WHAT IS BEING ASKED - In the entries below, which lines run from the one containing "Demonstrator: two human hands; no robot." to the one containing "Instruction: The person"? Copy exactly those lines, ends included, and no others.

Saved data entries -
----------

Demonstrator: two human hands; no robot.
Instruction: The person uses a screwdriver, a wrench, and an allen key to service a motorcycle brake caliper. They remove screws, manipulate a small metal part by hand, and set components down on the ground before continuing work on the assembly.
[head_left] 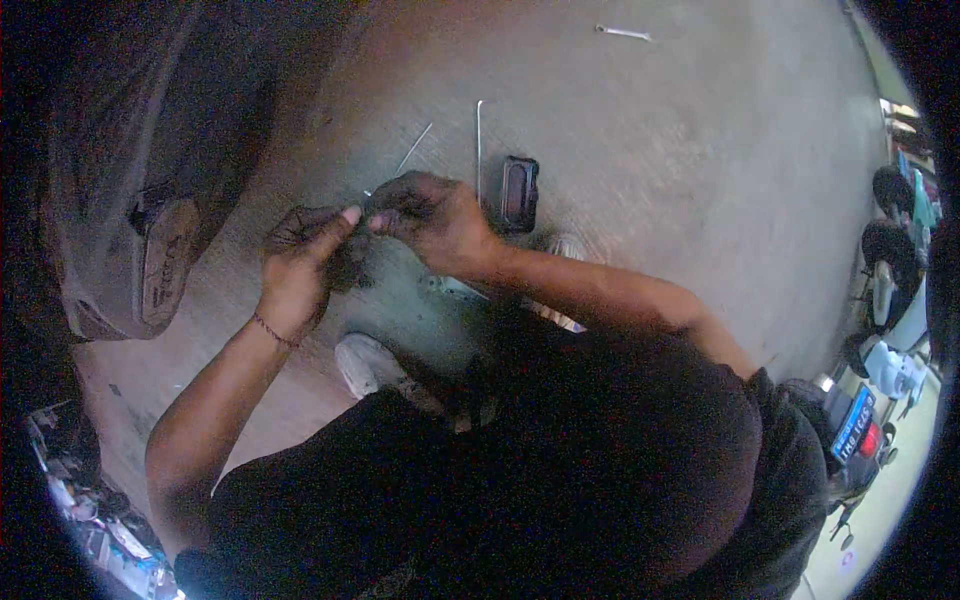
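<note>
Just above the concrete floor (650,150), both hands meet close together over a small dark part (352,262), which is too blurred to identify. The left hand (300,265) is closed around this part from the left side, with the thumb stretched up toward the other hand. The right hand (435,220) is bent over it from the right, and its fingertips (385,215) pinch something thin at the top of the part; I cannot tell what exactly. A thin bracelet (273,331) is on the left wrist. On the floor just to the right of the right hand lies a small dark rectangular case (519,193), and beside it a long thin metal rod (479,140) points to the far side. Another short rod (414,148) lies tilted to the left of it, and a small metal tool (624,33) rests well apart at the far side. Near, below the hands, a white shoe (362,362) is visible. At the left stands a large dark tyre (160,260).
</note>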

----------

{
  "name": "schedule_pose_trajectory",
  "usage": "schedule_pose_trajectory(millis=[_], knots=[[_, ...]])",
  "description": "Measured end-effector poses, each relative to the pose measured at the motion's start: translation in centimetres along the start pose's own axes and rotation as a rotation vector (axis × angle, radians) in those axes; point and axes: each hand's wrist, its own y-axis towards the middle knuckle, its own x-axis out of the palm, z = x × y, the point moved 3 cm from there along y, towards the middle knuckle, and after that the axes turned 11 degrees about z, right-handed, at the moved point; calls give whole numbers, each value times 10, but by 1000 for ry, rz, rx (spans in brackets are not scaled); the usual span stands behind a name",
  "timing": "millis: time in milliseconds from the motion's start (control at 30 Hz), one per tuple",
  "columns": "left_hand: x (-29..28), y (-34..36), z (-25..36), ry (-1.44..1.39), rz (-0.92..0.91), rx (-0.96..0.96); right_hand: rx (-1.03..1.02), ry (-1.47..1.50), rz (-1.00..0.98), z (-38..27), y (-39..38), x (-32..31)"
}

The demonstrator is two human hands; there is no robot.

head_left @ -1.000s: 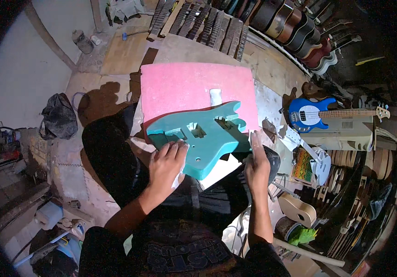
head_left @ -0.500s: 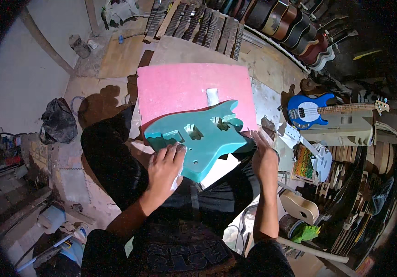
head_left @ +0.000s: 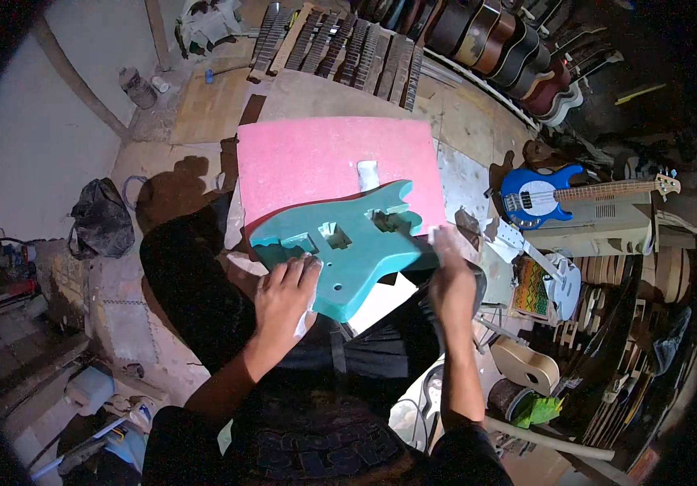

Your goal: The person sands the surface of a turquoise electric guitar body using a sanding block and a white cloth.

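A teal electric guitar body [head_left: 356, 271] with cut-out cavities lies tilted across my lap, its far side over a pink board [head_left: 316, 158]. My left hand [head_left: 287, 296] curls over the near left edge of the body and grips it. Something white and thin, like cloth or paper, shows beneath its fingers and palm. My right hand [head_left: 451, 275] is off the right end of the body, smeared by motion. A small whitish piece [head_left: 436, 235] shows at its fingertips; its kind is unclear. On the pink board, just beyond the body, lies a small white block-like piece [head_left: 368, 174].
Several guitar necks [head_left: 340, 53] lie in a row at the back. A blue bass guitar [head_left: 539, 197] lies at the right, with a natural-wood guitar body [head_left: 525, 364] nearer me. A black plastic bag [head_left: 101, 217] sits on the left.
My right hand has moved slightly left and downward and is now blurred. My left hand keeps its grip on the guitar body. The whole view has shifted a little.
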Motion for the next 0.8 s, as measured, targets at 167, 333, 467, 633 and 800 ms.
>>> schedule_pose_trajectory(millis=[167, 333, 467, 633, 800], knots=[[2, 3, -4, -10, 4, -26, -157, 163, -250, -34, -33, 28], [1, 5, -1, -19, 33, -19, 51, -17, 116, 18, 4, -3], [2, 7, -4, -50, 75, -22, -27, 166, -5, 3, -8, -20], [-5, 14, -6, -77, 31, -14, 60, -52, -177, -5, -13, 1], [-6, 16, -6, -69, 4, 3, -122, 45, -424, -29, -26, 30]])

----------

RESPONSE AREA -
Demonstrator: two human hands; no robot.
Instruction: The person uses a screwdriver, a wrench, and an allen key to service a motorcycle brake caliper. They remove screws, manipulate a small metal part by hand, and set components down on the ground before continuing work on the assembly.

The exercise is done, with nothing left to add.